# GPU Mesh Voxelizer Part 2: Triangle / Voxel intersection

In this article, we’ll continue porting our mesh voxelizer to the GPU. If you haven’t read them already, you can read the first two parts here and here. We’ll build off the bones we created in the last article and start implementing the Separating Axis Theorem to test intersections between voxels and triangles.

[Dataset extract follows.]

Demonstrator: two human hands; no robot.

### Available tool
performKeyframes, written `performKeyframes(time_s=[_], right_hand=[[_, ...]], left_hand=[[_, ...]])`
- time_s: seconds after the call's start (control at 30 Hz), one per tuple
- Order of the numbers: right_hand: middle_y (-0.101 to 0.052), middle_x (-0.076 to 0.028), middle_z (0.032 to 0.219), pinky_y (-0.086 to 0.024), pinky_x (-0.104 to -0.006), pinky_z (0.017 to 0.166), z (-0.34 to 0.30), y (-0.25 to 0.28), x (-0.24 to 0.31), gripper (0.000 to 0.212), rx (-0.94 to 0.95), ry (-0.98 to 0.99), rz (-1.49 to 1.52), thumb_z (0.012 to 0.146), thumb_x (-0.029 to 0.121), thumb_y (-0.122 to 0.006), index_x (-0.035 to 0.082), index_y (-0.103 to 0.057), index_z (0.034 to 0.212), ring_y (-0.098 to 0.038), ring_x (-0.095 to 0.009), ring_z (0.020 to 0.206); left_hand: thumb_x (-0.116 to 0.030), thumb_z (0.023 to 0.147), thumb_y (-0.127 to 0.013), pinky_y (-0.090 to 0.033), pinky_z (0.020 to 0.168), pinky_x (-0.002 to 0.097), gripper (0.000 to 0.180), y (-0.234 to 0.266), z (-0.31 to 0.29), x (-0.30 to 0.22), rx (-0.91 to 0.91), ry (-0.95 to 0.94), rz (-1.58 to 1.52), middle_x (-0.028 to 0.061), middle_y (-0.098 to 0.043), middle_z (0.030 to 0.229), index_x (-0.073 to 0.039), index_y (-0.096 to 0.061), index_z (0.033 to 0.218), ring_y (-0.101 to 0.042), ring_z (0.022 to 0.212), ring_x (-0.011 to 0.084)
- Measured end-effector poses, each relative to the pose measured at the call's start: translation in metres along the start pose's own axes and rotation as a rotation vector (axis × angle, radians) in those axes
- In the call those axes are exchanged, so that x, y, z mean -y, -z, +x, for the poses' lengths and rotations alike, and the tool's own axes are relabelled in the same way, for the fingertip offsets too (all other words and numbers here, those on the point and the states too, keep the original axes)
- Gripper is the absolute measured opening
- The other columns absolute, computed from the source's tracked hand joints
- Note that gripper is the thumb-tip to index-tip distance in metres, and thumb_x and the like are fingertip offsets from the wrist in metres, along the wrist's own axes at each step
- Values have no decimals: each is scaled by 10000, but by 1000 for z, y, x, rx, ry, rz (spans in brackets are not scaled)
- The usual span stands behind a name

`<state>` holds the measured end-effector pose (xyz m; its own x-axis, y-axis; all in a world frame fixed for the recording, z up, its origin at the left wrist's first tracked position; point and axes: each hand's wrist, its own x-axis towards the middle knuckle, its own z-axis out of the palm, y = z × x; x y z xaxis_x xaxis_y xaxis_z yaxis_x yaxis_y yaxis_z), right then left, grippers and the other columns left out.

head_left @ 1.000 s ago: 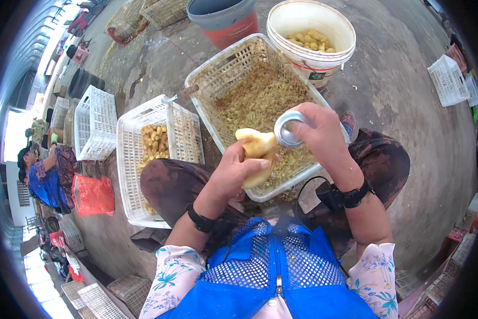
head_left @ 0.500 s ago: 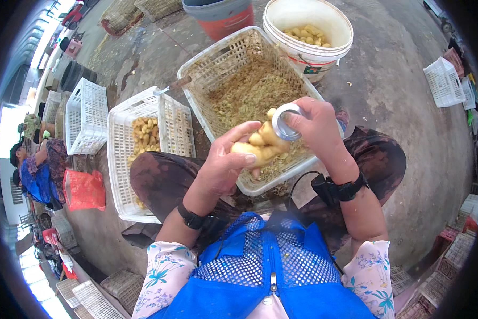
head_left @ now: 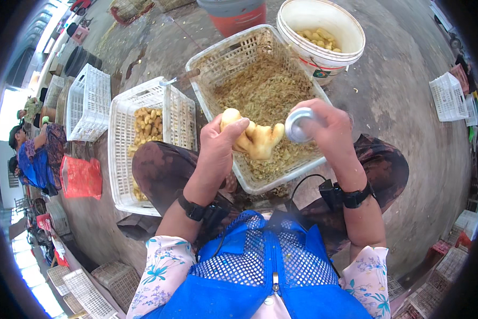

## Triangle / Voxel intersection with Separating Axis Theorem

To check if a triangle from the mesh intersects with a given voxel, we’ll use the Separating Axis Theorem (SAT). I’ve linked some resources at the end if you’d like a more in-depth explanation of the algorithm, but I’ll provide a simplified description here. Essentially, we look at the two shapes straight-on from a handful of specific angles. If any one of those angles shows the two shapes aren’t overlapping, we know the shapes aren’t intersecting. Here’s a simple example using two boxes and examining three axes:

By the way, to do this properly, we need to check more than three axes. In our case, we’re testing triangles against Axis-Aligned Bounding Boxes (AABBs). So, the algorithm states that we need to test against 13 different axes:

• The three positive face normals of the AABB.
• The face normal of the triangle.
• The cross product between each (positive) AABB face normal with each triangle edge normal. That’s three normals each, so a total of nine.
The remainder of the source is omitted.